Her hands went quickly over her eyes, as if to shut out sight or thought.
"Don't ask me--only go--and--take care of yourself!"
He caught the hands from her eyes, kissing her fiercely--exultantly.
"Then I am first to you--nearer than all the rest! My girl, you've proved it to-night, and I'll show you! If you know how to pray, pray for me to-night--for me and the men in that death-trap. Do you hear? I am going now. Here is this letter; it will tell you all. If I never come back, tell Prince Charlie he is right at last--that I believe him. He will understand. My girl--mine--it is not an eternal good-bye. I will come back if I live, and I will have to live long enough for that! Here, just once, kiss me, my girl--my girl!"
The next instant she was flung from that embrace and fell with a faint scream to the floor.
The guard dashed in, and was dextrously tripped by an unlooked-for figure close to the wall, his gun wrenched from him, and a staggering blow dealt that sent him to his knees.
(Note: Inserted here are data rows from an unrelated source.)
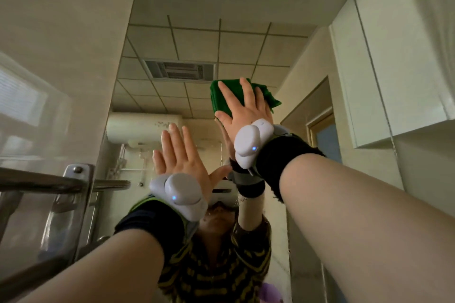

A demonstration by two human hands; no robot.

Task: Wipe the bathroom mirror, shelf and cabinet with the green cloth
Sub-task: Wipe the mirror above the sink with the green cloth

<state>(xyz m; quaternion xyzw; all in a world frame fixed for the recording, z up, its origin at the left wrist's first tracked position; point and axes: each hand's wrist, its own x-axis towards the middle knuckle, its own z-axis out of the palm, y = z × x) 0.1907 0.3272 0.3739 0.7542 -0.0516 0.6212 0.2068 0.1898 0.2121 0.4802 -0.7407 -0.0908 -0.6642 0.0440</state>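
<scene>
Smooth mirror [197,44] glass fills the middle. It shows square ceiling tiles, one slotted vent [179,70] and one round white tank [140,128].

Right fingers [247,91] are straight and spread out. They press one green cloth [219,96] flat on the glass, high up. The cloth is fuzzy and folded into a thick pad, and a floppy corner sticks out on its right side. The right hand [242,108] covers the lower part of the cloth and does not curl round it.

Left fingers [172,140] are straight too, close together, and hold nothing. The left hand [182,155] is lower than the cloth and to its left, flat toward the glass. I cannot tell for sure if it touches.

Each hand has one smooth, lumpy white tracker [248,140] on its back with a tiny blue light, so two in all. Past them are two soft black bands [283,155], one on each wrist, then two bare arms.

On the right hangs one white cabinet [394,56]. It is boxy and shiny, and its flat doors are shut, so what is inside is hidden. On the left is one round metal rail [49,182] on a shiny bracket.
</scene>
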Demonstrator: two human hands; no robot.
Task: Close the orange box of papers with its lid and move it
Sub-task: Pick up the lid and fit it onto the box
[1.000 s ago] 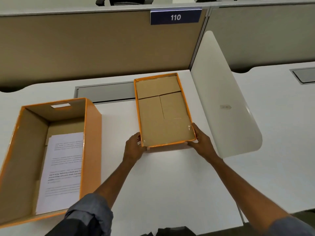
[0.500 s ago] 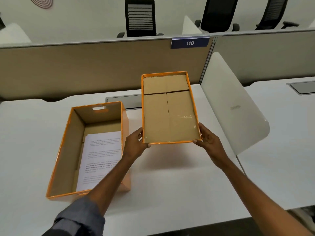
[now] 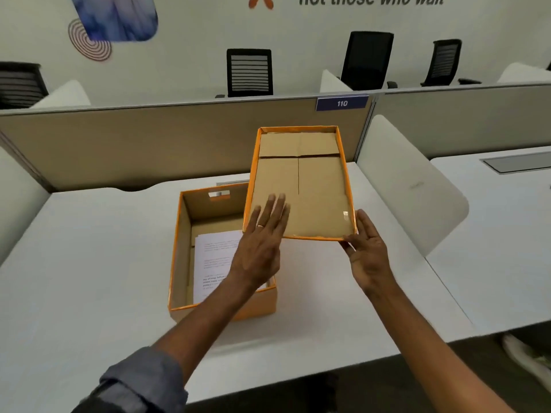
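An open orange cardboard box [image 3: 182, 248] with plain brown inner walls stands on the white desk [image 3: 89, 263], a cut-out handle slot high in its far wall, and a stack of white printed papers [image 3: 213, 260] lies flat on its floor. Its lid, a shallow orange-rimmed cardboard tray [image 3: 310, 177] with a brown folded-flap inside, is held up off the desk with its hollow side facing the camera; it sits to the right of the box and a little beyond it, and its near left corner overlaps the box's far right corner in this view. The left hand [image 3: 262, 245] reaches over the box's right wall with fingers stretched flat and slightly spread, fingertips lying against the brown inside of the lid near its near left corner; a ring shows on one finger, and this grip is spread rather than closed round anything. The right hand [image 3: 368, 251] cups the lid's near right corner, thumb along the right rim and fingers under the near edge, a loose open-palmed grip that supports the lid. A grey rolled sleeve [image 3: 143, 380] covers the left forearm. Behind the desk runs a tan partition [image 3: 149, 138] carrying a blue plate marked 110 [image 3: 342, 103].
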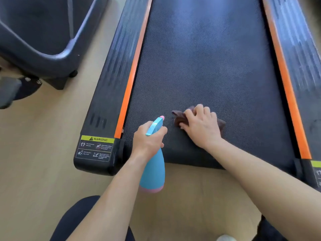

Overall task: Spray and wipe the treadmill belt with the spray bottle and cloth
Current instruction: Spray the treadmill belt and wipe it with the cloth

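Largest, the treadmill belt [208, 66]: a broad, dark, finely textured band running away beyond both sets of fingers. It is bordered on each side by an orange strip [132, 75] and a ribbed black side rail [111, 84]. It looks taut and slightly grippy, so a rag should drag on it rather than glide, and firm downward pressure seems called for.

Next, the spray bottle [152, 171]: blue, with a pink base and a pink nozzle tip, held in the left hand [147, 140] over the near end of the belt. The fingers [160, 132] are wrapped round the neck just under the trigger head. The body hangs below them and the nozzle points past them toward the belt. It is probably light, rigid, smooth plastic. The narrow neck is the natural hold, since it keeps a finger near the trigger. How full it is cannot be told.

Smallest, the cloth [180, 117]: a dark brown rag bunched on the belt beneath the right hand [201, 127]. The fingers [198, 108] are curled over it, gripping and pressing it down. A corner pokes out to their left and an edge shows past the hand's far side. Soft and limp, it will likely roll or fold when pushed; a hold over its middle should keep it flat against the surface.
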`<state>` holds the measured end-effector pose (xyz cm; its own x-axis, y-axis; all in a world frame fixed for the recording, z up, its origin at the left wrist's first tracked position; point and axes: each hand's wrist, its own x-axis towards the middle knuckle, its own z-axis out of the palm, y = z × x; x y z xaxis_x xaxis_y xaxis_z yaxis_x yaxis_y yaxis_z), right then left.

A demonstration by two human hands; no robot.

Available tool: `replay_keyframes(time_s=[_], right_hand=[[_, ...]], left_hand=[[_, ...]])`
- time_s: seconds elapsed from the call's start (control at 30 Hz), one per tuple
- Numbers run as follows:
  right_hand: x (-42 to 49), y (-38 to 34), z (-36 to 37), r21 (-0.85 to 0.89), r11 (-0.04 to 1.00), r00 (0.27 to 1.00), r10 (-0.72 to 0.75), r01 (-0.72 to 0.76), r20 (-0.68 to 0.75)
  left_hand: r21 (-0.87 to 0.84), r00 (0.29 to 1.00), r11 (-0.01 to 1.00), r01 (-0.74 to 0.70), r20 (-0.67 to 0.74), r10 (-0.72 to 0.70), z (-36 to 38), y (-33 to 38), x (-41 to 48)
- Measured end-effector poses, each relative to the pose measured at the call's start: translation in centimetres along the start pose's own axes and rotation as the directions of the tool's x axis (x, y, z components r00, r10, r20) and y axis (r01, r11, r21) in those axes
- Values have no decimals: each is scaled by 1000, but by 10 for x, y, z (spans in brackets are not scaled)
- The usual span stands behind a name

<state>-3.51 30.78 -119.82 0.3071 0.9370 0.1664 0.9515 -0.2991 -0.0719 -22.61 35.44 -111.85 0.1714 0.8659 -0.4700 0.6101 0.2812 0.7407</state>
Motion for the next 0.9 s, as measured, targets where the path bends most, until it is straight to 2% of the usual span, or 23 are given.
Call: replay_keyframes(time_s=[0.1,0.17,0.23,0.33,0.4,0.47,0.53,0.6,0.63,0.7,0.8,0.9], right_hand=[[-57,-5,-5,70,968,970,-240,242,-33],[-39,5,-4,91,953,957,-291,289,10],[4,7,2,77,980,983,-184,183,-1],[60,3,9,49,997,995,61,-65,78],[55,-6,10,7,998,997,66,-67,50],[14,-19,3,16,999,999,-36,36,-12],[-38,-25,-1,77,972,975,-221,223,-35],[-51,-18,-5,123,923,931,-365,364,-14],[-41,-13,-3,125,917,924,-382,379,-3],[3,-11,3,101,959,964,-266,265,-2],[63,-17,10,62,998,995,-17,10,100],[45,-25,8,57,997,997,-51,48,65]], left_hand=[[4,1000,1000,21,5,-21,-3,2,1],[3,1000,1000,20,10,-20,-4,4,0],[1,1000,1000,6,22,-6,-5,3,0],[-10,999,1000,-17,28,17,-8,1,2],[-36,1000,999,-22,20,23,-11,0,1],[-60,1000,998,-8,20,9,-14,2,-3],[-56,1000,998,2,16,-1,-18,2,-6],[-15,1000,1000,12,9,-12,-21,2,-7],[4,1000,1000,15,5,-15,-22,0,-7],[45,1000,999,12,4,-12,-22,-5,-6],[91,1000,996,-1,-5,1,-20,-9,-7],[108,1000,994,-7,-23,10,-17,-13,-9]])
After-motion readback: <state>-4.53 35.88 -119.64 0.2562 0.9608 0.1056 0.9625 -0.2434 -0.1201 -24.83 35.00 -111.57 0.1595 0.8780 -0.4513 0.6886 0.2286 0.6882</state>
Clouds had swept over the cold stars, and the sentry could see but dimly the equestrian figure that came clattering down the avenue.
"Hadn't you better wait for company, Miss?" he called, but no answer was given; and in much wonder, he was about to call again, when pistol-shots from the shack aroused the camp. He called a halt; that was heeded no more than his question, and he sent a random shot after the flying figure--not for the purpose of hitting the girl, but to impress on her the duty of a sentry and some idea of military rule. Before the last dull thud of hoofs in the snow had ceased to be heard, Roberts had staggered to the door, firing wildly, and calling to stop the prisoner--to stop the horse-thief.
There was nothing in the camp to do it with. He was gone--everyone was blaming everybody else for it; but no one thought of blaming the girl who lay in a dead faint on the floor, where he had flung her, that none might think she had let him go willingly. And Miss Rachel was cared for very tenderly, and a man was sent to the ranch to a.s.sure Mrs. Hardy of her safe-keeping, waking Mrs. Hardy out of a delicious sleep, and mystifying her completely by the information. The only one about the house who might have helped elucidate happened to be remarkably sound asleep at the time the messenger arrived--an Arrow encased in the quiver of rest.
CHAPTER IV.
THROUGH THE LOST MINE.
An hour before day in the Kootenais! Not the musical dawn of that early autumn, when all the woods were a-quiver with the fullness of color and sound; when the birds called to each other of the coming sun, and the little rills of the shady places moistened the sweet fern and spread its fragrance around and about, until one could find no couch so seductive as one on the amber gra.s.ses with the rare, all-pervading scents of the virgin soil.
Not any of those seductions solaced or made more bitter the watch of the men who stood hopeless in the snow of that treacherous ravine. Not even a fire dared be lit all the night long, because of those suddenly murderous natives, who, through knowing the secrets of the cleft earth, held their fates at the mercy of eager bronze hands.
"And one man who knew the country could have prevented this!" groaned Hardy, with a thought of the little wife and Miss Margaret. How would they listen to this story?
"If we had Genesee with us, we should not have been penned up in any such fashion as this," decided Murray, stamping back and forward, as many others were doing, to keep their blood in circulation--for what?
"Hard to tell," chimed in the scout from Idaho. "Don't know as it's any better to be tricked by one's own gang than the hostiles. Genesee, more'n likely, was gettin' ready for this when he run off the stock."